Joelmir Beting
A Internet é mais que a maior rede de computadores do mundo. Ela é, historicamente, a primeira rede mundial de pessoas.
Hélio Gurowitz, jornalista
Siliconização
Siliconizar não é estufar os corpos de mulheres vaidosas. Siliconizar é espalhar distritos de alta tecnologia pelos parques industriais de meio mundo. Yes, no exato figurino americano do Vale do Silício.
O verbo siliconizar é mais um neologismo da já riquíssima semântica plugada na atual revolução das tecnologias (e dos negócios) da informação. Agora, em plena explosão da interconectividade: a do casamento poligâmico e indissolúvel de datacom, telecom, pontocom e midiacom.
Fiquemos no espalhamento dos clones dos clusters do Vale do Silício. O modelo da concentração de empresas de alta tecnologia (e respectivos provedores de bens, serviços, pesquisas, escolas e capitais) num mesmo endereço, com ou sem incentivos fiscais, está sendo praticado em meia dúzia de Estados americanos e em dezenas de países dos cinco continentes. No Brasil, destaque para São Paulo (capital e Campinas) e para tentativas de siliconização no Amazonas, Paraná, Rio de Janeiro, Bahia e Triângulo Mineiro.

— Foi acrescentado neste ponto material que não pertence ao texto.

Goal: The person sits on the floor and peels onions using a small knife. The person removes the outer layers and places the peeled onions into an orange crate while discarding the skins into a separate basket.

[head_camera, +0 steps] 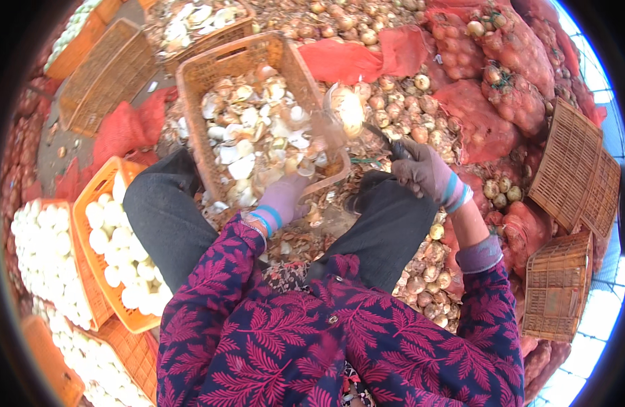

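Observation:
My right hand, in a purple glove with a darkened palm, grips a knife by its dark handle. The blade points up and left, towards a very bright, sunlit patch of onion beside the crate. My left hand, gloved too, is at the near rim of a worn orange plastic crate. Its fingers are blurred against the peelings, so I cannot tell whether they hold anything. Onion skins and white trimmings lie inside this crate, which leans tilted between my knees.
At the left an orange crate holds peeled white onions. Unpeeled onions lie heaped to the right, with red mesh sacks behind. Brown plastic crates stand at the right and upper left.

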`<move>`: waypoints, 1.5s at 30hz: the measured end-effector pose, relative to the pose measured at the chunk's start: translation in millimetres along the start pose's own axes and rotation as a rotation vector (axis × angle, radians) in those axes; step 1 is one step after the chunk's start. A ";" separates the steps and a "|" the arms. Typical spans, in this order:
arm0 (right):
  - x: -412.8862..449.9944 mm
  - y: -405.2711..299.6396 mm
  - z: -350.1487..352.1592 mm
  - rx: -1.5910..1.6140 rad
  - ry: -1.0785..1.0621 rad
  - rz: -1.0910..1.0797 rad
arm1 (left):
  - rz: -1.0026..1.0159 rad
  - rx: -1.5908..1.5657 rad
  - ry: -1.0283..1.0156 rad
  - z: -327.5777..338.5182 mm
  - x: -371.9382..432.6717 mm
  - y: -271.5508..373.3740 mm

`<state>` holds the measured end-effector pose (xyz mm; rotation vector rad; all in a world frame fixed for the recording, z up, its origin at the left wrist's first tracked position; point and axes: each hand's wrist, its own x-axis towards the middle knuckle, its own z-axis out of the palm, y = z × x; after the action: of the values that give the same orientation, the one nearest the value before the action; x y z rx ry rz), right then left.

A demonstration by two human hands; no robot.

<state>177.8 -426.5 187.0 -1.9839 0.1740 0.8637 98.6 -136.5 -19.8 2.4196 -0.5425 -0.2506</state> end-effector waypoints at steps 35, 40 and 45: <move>-5.2 12.2 219.3 0.447 -0.571 0.116 | -0.055 -1.898 0.839 -115.4 -221.5 -61.4; 73.1 74.1 266.5 0.868 -0.850 0.491 | 0.210 -1.980 0.965 -130.1 -301.7 -74.3; 148.6 22.5 227.2 1.223 -0.386 0.001 | 0.117 -1.836 0.922 -127.2 -310.7 -49.1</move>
<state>163.9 -224.4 4.7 -0.6714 0.3668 0.8164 -125.3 104.9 62.0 0.5229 0.0898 0.3293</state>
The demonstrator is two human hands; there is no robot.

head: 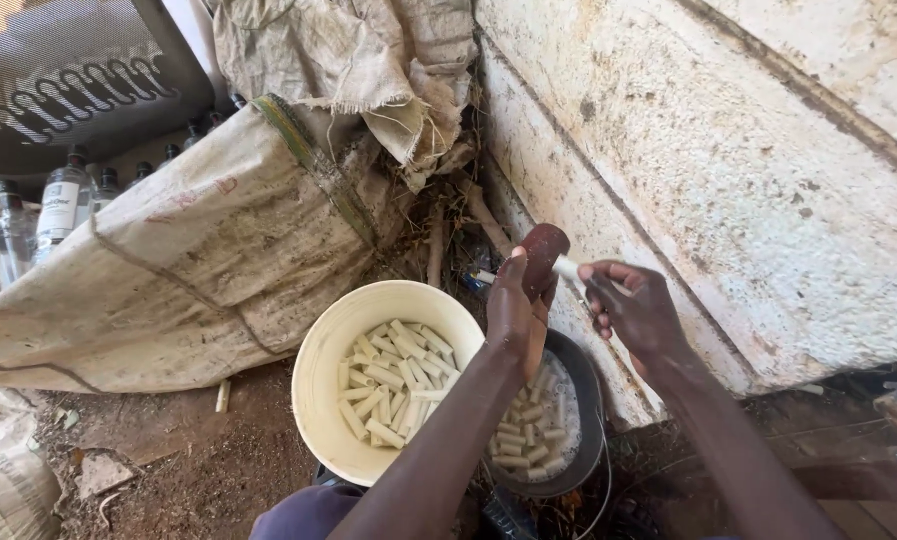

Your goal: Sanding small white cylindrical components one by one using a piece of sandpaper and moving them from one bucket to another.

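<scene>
My left hand (513, 315) grips a dark reddish-brown block (543, 255), held upright above the buckets. My right hand (633, 310) pinches a short white stick (568, 268) and presses its end against the block. Below them stands a cream plastic bucket (318, 370) with several short pale cut sticks (388, 385) lying in it. Beside it on the right is a dark bucket (583, 370) holding more pale sticks (523, 435) in water, partly hidden by my left forearm.
A rough whitewashed wall (728, 170) rises on the right. A large dirty sack (188, 260) leans at the left, with several clear bottles (63, 200) behind it. More sacking (358, 60) hangs at the top. The ground (188, 460) is bare reddish dirt.
</scene>
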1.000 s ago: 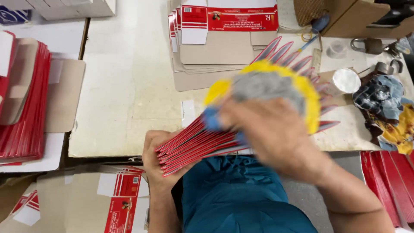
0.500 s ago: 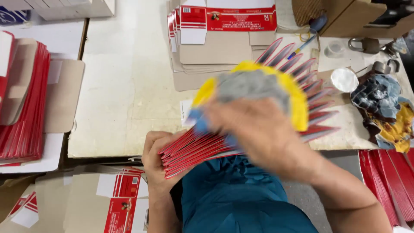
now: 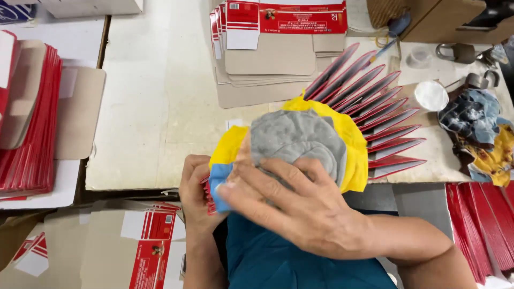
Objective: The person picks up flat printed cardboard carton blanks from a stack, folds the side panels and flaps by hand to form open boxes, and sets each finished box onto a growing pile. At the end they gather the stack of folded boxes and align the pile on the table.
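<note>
My right hand (image 3: 300, 208) grips a bunched rag (image 3: 300, 142) of grey, yellow and blue cloth and presses it down on a fanned stack of red flat cartons (image 3: 375, 107). The fan spreads out to the upper right over the pale table (image 3: 150, 107). My left hand (image 3: 194, 195) clamps the near end of that fan at the table's front edge, fingers wrapped around it. The rag hides most of the fan's middle.
A pile of flat brown and red cartons (image 3: 267, 59) lies at the back. Red carton stacks stand at the left (image 3: 29, 144) and lower right (image 3: 482, 225). A white roll (image 3: 431, 96), crumpled rags (image 3: 479, 126) and metal padlocks (image 3: 455, 52) sit right. More flat cartons (image 3: 144, 246) lie below.
My right hand has drawn the rag back toward me and to the left along the fan, uncovering more of the red carton tips. My left hand keeps its grip.
</note>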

Nos Estados Unidos, nas pegadas digitais do Silicon Valley (Califórnia), o advento em bloco do Silicon Desert (em Utah e Arizona), do Silicon Alley (Nova York), do Silicon Hills (Austin, Texas), do Silicon Mit (Massachusetts) e do Silicon Forest (Seattle e Portland). Fora dos Estados Unidos, a siliconização deu de selecionar alguns endereços, no mínimo, exóticos: Côte dAzur (França), Parque das Pirâmides (Egito), Hsinchu Science Park (Taiwan), Bangalore (Índia), Silicon Taiga (Rússia) e Akademgorodok (Sibéria).
Japão, China, Coréia, Inglaterra, Finlândia, Suécia, Austrália e Nova Zelândia igualmente hospedam ambiciosos distritos de siliconização. Mas nada se compara, em matéria de iniciativa de governo, aos projetos ufanistas da China e da Malásia. O primeiro é um futuro ciberporto de US$ 3,5 bilhões, em terrenos doados pelo governo de Pequim no entorno de Hong Kong. O segundo é o Silicon Cyberjaya, do tamanho de Salvador, orçado em US$ 21 bilhões.
Na decolagem da corrida espacial dos anos 50, Nikita Kruchev mandou instalar nos confins da Sibéria, da noite para o dia, a cidade Akademgorodock (literalmente, Cidade Acadêmica). Projeto científico para fins militares, centrado na química de combustíveis, mísseis e satélites. O centro remoto, hoje com 45 mil habitantes, só foi siliconizado para as tecnologias da informação nos anos 80, por Mikhail Gorbachev.
Diferentemente do Silicon Valley, faltam aos clones siliconizados da China, Índia, Rússia e Brasil as outras duas pernas do tripé californiano: os atrevidos investidores de risco (business angels) e os fanáticos compradores de novidades (digital upscale believers).Secos & molhados
Paradigma
- O Vale do Silício abriga 2,2 milhões de habitantes e nada menos de 6.300 empresas de alta tecnologia. O salário médio do cluster foi de US$ 97 mil em 2000 (chegou a US$ 124 mil, em 1999, canto do cisne da euforia pontocom). O emprego direto na região caiu de 340 mil para 285 mil - desde março.
Parceria
- Cientistas, professores e estudantes das universidades Stanford e Berkeley transitam pelas empresas high tech com a mesma freqüência e sinergia com que pesquisadores, executivos e funcionários das empresas circulam pelas escolas.
Suporte
- Do Silicon Valley Bank ao Kleiner Perkins Fund, passando pelas corretoras Merryll Linch e Goldman Sachs ou pelas consultorias McKinsey e Ernst & Young - logística de negócios é o que não falta, a domicílio, no Vale do Silício.
Calmaria
- Que não se confunda o estouro consumado da bolha da Internet em Wall Street com o avanço continuado da onda da Internet no Silicon Valley. O choque do primeiro e o ajuste do segundo devem ser encarados como uma solução e não um problema.